* _Your goal_
Going line by line through the data below, how many lines contain the word "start"? Give only the number.

* _Data section_
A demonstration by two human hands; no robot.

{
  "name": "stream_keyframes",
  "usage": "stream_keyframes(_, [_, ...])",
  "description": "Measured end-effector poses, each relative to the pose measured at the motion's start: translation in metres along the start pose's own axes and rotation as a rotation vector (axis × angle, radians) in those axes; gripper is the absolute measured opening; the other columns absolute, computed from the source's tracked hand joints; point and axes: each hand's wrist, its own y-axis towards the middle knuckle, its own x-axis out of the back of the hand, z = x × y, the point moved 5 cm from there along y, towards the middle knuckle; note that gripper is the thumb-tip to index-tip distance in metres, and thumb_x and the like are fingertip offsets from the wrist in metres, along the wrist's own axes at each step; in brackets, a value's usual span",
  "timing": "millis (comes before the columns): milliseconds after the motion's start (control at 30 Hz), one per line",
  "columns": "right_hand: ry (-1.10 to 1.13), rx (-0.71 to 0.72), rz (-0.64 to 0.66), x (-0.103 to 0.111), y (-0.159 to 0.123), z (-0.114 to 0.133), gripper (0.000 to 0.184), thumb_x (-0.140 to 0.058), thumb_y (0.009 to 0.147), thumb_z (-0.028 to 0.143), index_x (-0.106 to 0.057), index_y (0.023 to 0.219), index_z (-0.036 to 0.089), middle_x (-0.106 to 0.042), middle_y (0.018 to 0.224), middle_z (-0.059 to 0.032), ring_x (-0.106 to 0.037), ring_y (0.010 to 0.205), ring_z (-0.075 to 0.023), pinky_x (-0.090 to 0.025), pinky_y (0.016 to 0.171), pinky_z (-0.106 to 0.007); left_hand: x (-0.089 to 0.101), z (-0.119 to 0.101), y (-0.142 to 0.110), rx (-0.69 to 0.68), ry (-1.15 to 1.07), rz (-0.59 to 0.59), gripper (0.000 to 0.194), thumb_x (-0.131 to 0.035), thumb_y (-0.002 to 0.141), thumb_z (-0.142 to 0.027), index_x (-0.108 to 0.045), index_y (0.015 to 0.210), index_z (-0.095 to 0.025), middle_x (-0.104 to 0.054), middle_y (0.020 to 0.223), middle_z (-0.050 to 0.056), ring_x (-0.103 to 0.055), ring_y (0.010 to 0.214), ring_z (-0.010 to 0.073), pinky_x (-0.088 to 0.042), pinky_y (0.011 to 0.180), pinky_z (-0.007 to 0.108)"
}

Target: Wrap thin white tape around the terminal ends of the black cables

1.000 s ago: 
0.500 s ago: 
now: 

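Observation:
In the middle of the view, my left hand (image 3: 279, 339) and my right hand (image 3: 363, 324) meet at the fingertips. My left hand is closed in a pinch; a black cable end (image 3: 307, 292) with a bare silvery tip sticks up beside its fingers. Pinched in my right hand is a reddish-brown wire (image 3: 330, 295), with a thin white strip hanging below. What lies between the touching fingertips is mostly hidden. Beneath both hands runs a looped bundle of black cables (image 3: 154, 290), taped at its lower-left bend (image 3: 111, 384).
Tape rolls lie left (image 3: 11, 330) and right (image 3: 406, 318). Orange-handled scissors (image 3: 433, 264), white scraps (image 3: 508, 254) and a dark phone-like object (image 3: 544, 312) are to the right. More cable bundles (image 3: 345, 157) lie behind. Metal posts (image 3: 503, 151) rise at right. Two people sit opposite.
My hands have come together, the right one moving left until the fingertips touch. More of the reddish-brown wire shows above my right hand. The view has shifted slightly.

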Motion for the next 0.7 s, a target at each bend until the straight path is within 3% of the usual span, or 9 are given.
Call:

* _Output of the task_
2